González Silvera, de 61 años, había buscado asesoría legal antes de caer en manos de estafadores en redes sociales. Al creer que contactaba a un bufete legítimo, terminó enviando más de 5,000 dólares a personas que se hicieron pasar por abogados. Su hermano, a pesar de no tener antecedentes, sigue detenido y sin juicio, lo que intensifica su angustia.

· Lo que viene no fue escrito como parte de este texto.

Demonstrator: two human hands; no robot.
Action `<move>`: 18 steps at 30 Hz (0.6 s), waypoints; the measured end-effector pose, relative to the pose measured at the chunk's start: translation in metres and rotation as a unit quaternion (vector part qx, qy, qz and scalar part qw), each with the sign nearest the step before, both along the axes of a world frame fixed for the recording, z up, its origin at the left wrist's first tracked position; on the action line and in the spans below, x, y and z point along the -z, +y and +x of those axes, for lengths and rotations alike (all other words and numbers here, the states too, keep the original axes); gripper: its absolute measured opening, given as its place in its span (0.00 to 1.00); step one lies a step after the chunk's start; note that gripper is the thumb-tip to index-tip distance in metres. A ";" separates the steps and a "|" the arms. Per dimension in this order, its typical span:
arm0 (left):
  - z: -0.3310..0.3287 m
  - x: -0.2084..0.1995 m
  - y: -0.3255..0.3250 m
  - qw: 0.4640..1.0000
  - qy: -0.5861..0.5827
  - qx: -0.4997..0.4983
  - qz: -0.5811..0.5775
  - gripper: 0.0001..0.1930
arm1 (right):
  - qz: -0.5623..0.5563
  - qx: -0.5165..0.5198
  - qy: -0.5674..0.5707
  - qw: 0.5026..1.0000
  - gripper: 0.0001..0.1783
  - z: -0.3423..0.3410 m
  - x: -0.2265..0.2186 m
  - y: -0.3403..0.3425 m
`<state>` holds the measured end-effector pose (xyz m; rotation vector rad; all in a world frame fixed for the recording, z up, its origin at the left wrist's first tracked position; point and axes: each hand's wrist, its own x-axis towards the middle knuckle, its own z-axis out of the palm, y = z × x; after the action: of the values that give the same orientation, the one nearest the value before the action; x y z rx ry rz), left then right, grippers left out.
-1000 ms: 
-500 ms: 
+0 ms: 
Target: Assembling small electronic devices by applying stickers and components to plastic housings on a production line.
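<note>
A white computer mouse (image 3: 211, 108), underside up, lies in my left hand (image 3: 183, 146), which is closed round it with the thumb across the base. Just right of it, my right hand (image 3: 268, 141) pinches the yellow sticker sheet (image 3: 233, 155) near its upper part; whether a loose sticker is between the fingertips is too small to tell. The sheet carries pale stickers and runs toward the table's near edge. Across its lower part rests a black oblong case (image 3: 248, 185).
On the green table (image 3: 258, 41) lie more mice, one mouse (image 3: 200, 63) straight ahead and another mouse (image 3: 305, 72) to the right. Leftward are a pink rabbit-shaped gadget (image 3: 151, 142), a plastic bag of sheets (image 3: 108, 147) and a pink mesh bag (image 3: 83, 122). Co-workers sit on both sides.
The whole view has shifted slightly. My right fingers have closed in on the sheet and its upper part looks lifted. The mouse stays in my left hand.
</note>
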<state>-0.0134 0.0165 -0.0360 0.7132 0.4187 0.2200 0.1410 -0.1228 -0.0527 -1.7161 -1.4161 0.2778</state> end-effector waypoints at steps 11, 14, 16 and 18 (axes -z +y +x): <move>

El método utilizado por los estafadores incluye el uso de identidades falsas y documentación engañosa, simulando procesos reales de inmigración. La Comisión Federal de Comercio advirtió sobre el aumento de estos fraudes, que afectaron a millones en el último año. Esto ha llevado a expertos a señalar que las redes sociales facilitan el acceso a inmigrantes vulnerables, aumentando su exposición a estas estafas.
Odalys se dio cuenta del fraude al recibir solicitudes de dinero para gastos inexistentes relacionados con el proceso de su hermano. Este patrón se ha visto repetido en otros casos, como el de Evelyn Molina, quien también fue engañada por una supuesta firma de abogados. La manipulación emocional y la desesperación de los inmigrantes crean un ambiente propenso para estos delitos.
Ante la creciente preocupación, las autoridades y organizaciones comunitarias hacen un llamado a la precaución y a la verificación de la legitimidad de cualquier asistencia legal. La educación y la conciencia son claves para combatir esta ola de fraudes dentro de la comunidad inmigrante.